Furthermore, we are talking about measurable benefits:
- a drastic decrease in interaction rates with suspicious emails during simulations;
- a significant increase in employee proactivity in reporting anomalies to the IT department, transforming every collaborator into an active sensor of the corporate network;
- the spread of a security culture even outside the workplace, protecting their private digital lives and those of their families.
The platform, in fact, offers training content not only on classic standard topics but also on innovative and current subjects, such as artificial intelligence, fake sites, and new social engineering techniques. In short, a multiplier effect that goes beyond company boundaries and grows the culture of security.”
“Given the positive results obtained in Italy and Europe, Goglio also tested the platform for its Chinese branch,” says Carabelli. “Colleagues in China confirmed that the language and examples are understandable and suitable even for the local context, paving the way for an international expansion of the training program.”
NIS2 training for management
Cyber Guru was the first product to offer targeted training on the NIS2 regulation. Goglio chose to implement the NIS2 training program for its management, also integrating phishing simulations.
Conclusions
One thing is certain: Goglio confirms its nature as a strongly innovation-oriented company. The choice of an advanced digital product for an area that is not core business (cyber security) demonstrates a commitment to culture, technological innovation, and the growth of people.

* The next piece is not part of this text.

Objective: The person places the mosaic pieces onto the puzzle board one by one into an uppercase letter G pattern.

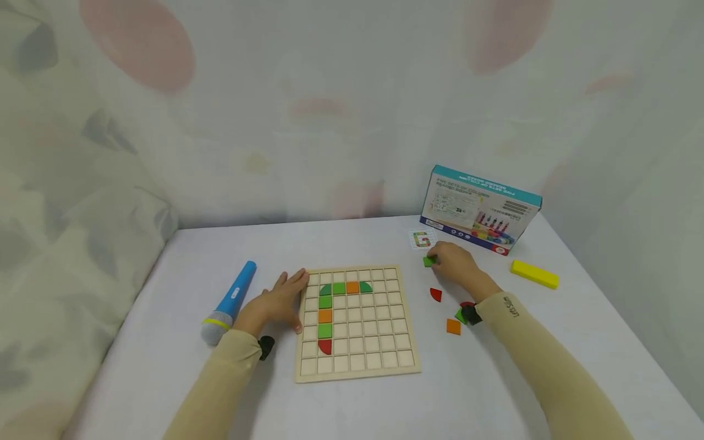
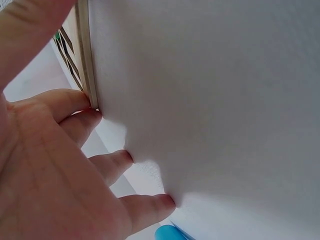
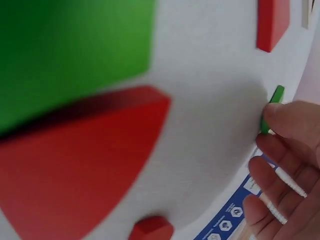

“The goal,” says Carabelli, “is to limit and reduce attacks as much as possible through continuous training and a culture of security. Digital security thus becomes a guarantee of reliability towards employees, customers, and suppliers.”
By consolidating the integrity of industrial processes and making people the first line of defense, Goglio demonstrates that innovation in the manufacturing sector also involves digital protection and the enhancement of human capital.